I hope you’ve all enjoyed my take on an alternative Christmas over the past few weeks.
We are now going to move on to a few recipes that are more traditional. However, I have a few twists along the way.
The recipes I’m sharing with you have been very popular with my family over the years so I hope they leave the same impression with you and yours.
The first is a boiled and glazed marmalade gammon studded with cloves. I have always been a big fan of the pork and fruit combination as they marry so well, and the acidity and the sweetness of the oranges in the marmalade cut right through the salty, rich gammon. Each mouthful is like heaven to me.
Add another little element to the gammon by roasting with cloves studded in the fat, as the fat will absorb the flavour of the cloves and it really will taste like Christmas.
For the accompaniments I have two – the first being a chestnut and pistachio stuffing. This originally started off as a chestnut stuffing but I thought it was missing something and added the nut to give it a lovely savouriness. All the juices will be contained in the tin foil and have soaked into the sausage meat, so it gives a flavour-intensive addition to your lunch.
You could even try and make a cranberry and grapefruit sauce, which is a twist on the classic Christmas accompaniment. The addition of the pink grapefruit is a great partner for any festive roast.
Marmalade glazed gammon with stuffing
1 cooked gammon joint
1 jar of marmalade, your choice (lime, lemon, orange etc.)
Spoonful of cloves
Pre-heat grill. Carefully remove thin layer of skin from the cooked gammon with a sharp knife.
Score in a crisscross fashion the remaining fat evenly, again with a sharp knife.
Liberally spread with marmalade and glaze under the grill until golden brown, turning and glazing when necessary.
Remove from the grill, and when cool stud with cloves.
Leave for 24 hours so the gammon can take on the flavour of the marmalade. This will keep in the fridge for the whole festive period.
Pistachio and Chestnut Stuffing
1lb pork sausage meat
2oz toasted pistachio nuts
1 small vacuum pack of chestnuts
Combine all ingredients together and mix thoroughly in a bowl and season lightly.

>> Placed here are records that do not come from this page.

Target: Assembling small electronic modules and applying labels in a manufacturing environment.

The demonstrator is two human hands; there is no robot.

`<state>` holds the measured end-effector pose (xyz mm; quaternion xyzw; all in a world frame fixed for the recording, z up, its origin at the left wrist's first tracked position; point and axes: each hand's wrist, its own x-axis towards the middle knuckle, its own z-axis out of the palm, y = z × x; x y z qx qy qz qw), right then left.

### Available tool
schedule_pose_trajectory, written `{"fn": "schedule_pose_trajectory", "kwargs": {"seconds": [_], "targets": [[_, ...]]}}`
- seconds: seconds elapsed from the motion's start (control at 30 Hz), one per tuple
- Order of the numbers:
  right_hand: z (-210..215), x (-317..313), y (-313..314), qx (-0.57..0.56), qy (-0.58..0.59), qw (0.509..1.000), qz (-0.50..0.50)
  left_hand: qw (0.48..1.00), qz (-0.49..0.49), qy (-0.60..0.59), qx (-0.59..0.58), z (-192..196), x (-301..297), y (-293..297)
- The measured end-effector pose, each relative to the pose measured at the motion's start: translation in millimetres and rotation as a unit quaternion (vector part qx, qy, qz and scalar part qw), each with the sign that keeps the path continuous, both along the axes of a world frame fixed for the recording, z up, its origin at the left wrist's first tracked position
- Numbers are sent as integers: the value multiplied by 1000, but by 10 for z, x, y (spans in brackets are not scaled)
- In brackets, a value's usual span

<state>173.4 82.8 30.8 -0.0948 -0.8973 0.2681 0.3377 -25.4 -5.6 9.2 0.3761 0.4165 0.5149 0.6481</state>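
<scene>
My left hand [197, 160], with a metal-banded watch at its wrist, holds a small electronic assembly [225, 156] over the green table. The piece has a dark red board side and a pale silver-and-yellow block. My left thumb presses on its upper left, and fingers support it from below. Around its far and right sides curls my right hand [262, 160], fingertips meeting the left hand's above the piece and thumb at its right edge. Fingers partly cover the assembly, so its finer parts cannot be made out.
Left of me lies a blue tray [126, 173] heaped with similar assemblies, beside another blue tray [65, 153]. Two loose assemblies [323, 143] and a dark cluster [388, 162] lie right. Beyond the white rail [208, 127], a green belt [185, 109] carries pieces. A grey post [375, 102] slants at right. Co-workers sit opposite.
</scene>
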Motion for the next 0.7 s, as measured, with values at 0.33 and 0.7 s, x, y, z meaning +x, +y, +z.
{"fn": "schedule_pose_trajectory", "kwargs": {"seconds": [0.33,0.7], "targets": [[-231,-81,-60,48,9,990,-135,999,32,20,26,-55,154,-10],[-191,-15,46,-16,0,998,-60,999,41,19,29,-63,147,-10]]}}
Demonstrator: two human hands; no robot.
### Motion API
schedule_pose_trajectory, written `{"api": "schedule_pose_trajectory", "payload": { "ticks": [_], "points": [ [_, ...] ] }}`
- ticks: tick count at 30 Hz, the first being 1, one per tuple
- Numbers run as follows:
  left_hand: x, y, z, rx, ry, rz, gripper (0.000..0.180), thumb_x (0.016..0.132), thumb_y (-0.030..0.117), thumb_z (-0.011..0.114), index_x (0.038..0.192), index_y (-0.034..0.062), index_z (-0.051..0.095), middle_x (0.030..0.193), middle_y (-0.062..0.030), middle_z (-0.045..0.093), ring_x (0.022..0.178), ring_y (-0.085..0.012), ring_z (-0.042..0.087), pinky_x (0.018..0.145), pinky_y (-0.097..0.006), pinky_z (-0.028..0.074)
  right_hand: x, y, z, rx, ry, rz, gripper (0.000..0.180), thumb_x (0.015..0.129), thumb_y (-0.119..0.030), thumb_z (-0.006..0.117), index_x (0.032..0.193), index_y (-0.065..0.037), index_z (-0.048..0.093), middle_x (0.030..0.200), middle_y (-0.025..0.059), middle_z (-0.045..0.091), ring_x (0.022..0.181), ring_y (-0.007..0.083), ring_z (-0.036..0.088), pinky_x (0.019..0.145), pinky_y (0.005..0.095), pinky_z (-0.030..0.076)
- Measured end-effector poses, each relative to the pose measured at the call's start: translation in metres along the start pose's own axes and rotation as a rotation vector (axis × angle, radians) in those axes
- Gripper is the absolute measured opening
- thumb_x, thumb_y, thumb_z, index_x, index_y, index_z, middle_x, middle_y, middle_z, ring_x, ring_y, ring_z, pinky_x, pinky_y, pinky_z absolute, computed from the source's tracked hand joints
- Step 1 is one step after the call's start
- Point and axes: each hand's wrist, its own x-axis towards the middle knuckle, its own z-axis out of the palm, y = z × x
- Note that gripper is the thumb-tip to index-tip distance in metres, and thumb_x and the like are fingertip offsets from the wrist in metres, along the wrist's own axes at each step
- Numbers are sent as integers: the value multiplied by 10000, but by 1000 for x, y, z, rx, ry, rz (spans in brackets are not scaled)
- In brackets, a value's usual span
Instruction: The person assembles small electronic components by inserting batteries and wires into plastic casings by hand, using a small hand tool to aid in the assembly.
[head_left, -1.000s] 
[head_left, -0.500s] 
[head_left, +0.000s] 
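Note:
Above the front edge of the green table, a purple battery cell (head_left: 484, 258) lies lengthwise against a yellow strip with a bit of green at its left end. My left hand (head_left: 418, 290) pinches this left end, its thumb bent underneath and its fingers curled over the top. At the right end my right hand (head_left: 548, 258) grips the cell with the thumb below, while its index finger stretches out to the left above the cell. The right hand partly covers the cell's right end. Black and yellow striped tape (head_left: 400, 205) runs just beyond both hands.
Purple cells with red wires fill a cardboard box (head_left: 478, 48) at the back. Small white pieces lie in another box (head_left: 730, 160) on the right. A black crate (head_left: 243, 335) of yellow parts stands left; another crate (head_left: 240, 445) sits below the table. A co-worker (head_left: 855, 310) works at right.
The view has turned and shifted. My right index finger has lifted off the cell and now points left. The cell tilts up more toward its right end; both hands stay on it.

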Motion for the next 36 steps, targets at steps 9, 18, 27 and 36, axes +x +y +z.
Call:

Lay out cling film in a large square shape.
Form the mixture into two-inch diameter sausage shapes and then roll in the cling film tightly and twist the ends.
Wrap the stuffing in tin foil twice, twisting the ends each time. This will lock in the flavour.
Pre-heat the oven to gm5 and bake for 25-30 minutes on the top shelf.
Keep in foil to keep it hot and it will retain its temperature for around 25 minutes.